Hoje em dia é muito simples para o consumidor interessado na aquisição de produtos e serviços realizar transações comerciais. Há novas formas de interação entre empresas e consumidores que realizam negócios por meio das redes sociais, de aplicativos, sem esquecer das transações efetuadas nas páginas das empresas na internet. Além disso, é comum a simplificação dos processos de compra que possibilitam a realização de operações com poucos “cliques”, isto é, sem a necessidade de repetição do preenchimento de cadastros com dados pessoais e financeiros.
A facilitação do acesso e da interação em canais de compra de produtos e serviços é, sem dúvida, um benefício trazido pela incorporação de ferramentas tecnológicas. Por outro lado, cada avanço é acompanhado em tempo real por criminosos oportunistas que muito rapidamente se adaptam e exploram as falhas de segurança dos processos e sistemas.

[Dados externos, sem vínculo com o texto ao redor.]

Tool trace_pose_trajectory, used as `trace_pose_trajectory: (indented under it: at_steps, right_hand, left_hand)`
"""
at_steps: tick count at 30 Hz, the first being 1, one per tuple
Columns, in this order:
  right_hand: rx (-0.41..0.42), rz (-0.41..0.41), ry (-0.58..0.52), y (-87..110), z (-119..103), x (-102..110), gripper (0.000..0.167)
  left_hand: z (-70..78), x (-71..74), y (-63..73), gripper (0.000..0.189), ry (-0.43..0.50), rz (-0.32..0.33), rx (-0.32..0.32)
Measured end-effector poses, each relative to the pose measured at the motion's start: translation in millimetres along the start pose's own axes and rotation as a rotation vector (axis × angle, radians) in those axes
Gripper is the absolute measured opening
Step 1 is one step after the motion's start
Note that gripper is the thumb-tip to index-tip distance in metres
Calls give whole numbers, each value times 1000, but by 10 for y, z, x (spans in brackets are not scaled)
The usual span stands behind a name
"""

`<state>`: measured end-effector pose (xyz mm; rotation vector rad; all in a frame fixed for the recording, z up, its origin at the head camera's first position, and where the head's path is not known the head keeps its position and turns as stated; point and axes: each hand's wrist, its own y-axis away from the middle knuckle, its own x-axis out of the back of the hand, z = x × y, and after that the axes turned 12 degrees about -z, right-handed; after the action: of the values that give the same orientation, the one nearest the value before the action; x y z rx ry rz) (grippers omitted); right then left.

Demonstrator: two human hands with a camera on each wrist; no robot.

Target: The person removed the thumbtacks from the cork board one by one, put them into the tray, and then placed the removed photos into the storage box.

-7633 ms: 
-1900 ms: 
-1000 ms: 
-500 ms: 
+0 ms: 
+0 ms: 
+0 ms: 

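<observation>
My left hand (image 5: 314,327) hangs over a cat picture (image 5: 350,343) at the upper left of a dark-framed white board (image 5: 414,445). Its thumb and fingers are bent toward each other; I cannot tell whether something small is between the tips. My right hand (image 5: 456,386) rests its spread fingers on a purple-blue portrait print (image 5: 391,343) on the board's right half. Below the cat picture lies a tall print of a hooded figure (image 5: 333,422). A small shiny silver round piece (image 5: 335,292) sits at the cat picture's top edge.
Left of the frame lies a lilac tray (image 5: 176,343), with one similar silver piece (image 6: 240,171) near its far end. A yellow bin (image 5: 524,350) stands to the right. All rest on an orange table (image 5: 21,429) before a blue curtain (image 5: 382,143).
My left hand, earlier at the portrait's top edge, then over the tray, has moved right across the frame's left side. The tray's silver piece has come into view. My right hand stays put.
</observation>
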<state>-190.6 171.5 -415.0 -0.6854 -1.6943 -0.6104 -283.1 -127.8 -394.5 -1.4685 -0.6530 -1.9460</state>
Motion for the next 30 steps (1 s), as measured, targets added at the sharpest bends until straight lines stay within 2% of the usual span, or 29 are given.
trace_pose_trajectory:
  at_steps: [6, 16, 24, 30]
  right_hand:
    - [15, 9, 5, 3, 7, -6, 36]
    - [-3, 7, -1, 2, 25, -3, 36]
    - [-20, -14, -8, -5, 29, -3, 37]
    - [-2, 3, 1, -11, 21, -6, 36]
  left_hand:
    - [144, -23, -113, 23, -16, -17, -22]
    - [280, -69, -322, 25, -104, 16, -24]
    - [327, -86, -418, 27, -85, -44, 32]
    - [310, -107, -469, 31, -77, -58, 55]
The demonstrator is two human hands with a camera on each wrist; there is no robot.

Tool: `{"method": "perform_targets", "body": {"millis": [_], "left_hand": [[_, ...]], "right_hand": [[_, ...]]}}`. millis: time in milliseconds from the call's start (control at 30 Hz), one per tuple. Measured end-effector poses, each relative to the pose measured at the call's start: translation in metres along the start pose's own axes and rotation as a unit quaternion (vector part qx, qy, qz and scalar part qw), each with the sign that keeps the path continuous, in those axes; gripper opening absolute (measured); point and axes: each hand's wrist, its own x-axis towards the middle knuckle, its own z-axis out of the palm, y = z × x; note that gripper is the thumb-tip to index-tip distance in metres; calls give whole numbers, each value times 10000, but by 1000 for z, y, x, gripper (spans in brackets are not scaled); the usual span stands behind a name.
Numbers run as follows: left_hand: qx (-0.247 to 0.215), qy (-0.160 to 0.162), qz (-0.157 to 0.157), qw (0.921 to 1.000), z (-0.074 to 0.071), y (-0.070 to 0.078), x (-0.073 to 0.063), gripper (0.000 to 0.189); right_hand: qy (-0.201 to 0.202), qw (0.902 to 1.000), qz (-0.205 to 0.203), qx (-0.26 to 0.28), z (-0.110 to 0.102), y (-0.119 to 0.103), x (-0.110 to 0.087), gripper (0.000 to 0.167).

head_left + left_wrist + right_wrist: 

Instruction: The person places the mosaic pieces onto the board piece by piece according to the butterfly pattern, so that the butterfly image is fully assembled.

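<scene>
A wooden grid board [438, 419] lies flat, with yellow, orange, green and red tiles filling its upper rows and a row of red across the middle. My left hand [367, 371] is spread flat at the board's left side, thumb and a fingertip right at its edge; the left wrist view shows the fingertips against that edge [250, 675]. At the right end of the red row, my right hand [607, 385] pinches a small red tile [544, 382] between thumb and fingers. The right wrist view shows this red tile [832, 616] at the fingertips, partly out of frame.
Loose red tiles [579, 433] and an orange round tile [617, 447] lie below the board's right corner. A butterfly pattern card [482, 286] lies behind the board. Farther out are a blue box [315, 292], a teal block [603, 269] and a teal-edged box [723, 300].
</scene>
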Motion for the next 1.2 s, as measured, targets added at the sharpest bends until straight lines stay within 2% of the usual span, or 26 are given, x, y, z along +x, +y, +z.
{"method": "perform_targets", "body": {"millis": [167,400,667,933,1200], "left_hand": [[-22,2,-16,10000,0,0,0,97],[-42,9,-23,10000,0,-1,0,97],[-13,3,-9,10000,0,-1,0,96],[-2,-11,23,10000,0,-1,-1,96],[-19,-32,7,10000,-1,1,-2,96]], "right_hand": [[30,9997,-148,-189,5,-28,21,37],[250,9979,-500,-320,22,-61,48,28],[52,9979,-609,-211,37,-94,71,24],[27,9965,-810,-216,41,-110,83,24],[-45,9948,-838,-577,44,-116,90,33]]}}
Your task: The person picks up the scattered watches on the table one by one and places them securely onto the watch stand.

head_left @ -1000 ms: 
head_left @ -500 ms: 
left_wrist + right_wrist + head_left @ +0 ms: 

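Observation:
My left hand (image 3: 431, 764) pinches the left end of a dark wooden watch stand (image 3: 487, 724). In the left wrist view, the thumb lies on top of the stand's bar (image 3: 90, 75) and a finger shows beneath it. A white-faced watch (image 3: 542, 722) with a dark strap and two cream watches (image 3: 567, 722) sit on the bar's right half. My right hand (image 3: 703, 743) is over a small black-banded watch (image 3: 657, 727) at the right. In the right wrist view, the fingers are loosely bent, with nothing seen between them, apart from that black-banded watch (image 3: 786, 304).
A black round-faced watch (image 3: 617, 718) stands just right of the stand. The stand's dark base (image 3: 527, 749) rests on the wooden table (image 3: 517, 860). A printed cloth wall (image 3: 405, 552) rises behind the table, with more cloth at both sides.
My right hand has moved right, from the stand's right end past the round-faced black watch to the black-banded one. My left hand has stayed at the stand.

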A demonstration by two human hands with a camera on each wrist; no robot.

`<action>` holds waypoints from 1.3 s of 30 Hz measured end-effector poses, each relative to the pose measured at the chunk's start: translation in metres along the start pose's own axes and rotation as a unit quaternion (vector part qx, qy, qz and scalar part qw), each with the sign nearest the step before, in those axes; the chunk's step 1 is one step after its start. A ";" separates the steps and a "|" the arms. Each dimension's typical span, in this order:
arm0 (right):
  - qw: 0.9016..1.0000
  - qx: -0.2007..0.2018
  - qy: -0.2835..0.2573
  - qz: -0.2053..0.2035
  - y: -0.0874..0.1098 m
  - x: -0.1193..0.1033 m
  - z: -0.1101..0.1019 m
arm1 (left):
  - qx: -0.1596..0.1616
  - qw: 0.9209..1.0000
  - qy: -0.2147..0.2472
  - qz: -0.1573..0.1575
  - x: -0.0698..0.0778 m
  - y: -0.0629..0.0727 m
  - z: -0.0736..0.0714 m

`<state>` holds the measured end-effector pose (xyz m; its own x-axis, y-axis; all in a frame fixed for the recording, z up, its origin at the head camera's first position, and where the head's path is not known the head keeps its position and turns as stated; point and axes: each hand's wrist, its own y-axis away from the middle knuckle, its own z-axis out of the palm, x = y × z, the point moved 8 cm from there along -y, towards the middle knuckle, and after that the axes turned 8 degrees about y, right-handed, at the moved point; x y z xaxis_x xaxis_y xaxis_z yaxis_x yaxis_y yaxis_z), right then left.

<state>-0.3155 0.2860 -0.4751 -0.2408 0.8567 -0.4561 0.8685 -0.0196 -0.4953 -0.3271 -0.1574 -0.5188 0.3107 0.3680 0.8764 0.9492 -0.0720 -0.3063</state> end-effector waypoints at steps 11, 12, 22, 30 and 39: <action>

A título de exemplo, até o meio de pagamento desenvolvido pelo Banco Central do Brasil passou a ser objeto para a prática de crimes.
O PIX viabiliza a realização de transações financeiras instantâneas entre contas correntes, inovação imediatamente assimilada pela população e que tem benefícios que vão da rapidez e gratuidade da operação até o aumento da bancarização da população brasileira, mas em paralelo se tornou campo fértil para ilícitos, dentre os quais a criação de perfis falsos no Whatsapp ou redes sociais, em que estelionatários induzem contatos da vítima a realizar transações financeiras para um código PIX estranho ao suposto autor das mensagens.
Um outro exemplo está no fato de que após a criação do PIX se apurou o crescimento de “sequestros-relâmpago”1, hipótese em que o resgate é liquidado de imediato pela ferramenta.
Ainda existem outras modalidades de fraudes que majoritariamente se utilizam links maliciosos, recebidos por SMS, e-mail ou por meio de mídias sociais e que capturam dados ou induzem a vítima a fornecer informações suficientes para a realização de transações ou a permitir o acesso remoto de seus equipamentos onde estão instalados aplicativos bancários. Na mesma linha estão as falsas centrais de atendimento que de forma assemelhada obtêm os dados e acessos necessários para a prática ilícita por meio de táticas de engenharia social.
Logo, é necessário ter cautela na realização de transações virtuais, pois às vezes os golpes têm contornos de confiabilidade e, ao contrário do que o senso comum pode indicar, nem sempre a empresa e o banco serão responsáveis pelo ressarcimento dos eventuais prejuízos.
A questão geral é muito bem sintetizada pela Súmula 479 do Superior Tribunal de Justiça (STJ) que, em relação aos bancos fixou que "as instituições financeiras respondem objetivamente pelos danos gerados por fortuito interno relativo a fraudes e delitos praticados por terceiros no âmbito de operações bancárias".
O fortuito interno é aquele relacionado à atividade empresarial que por risco criado (decorrente de fator de externalidade da atividade) ou por risco proveito (aspecto que integra a utilidade econômico-financeira da empresa) deve ser assumido pelo empresário. Portanto, pela jurisprudência a responsabilidade da instituição financeira por fraudes está circunscrita ao fortuito interno e no âmbito das operações bancárias, isso fundado no risco da atividade pelo qual a empresa é obrigada a garantir a segurança de seu ambiente (Resp 1.732.398).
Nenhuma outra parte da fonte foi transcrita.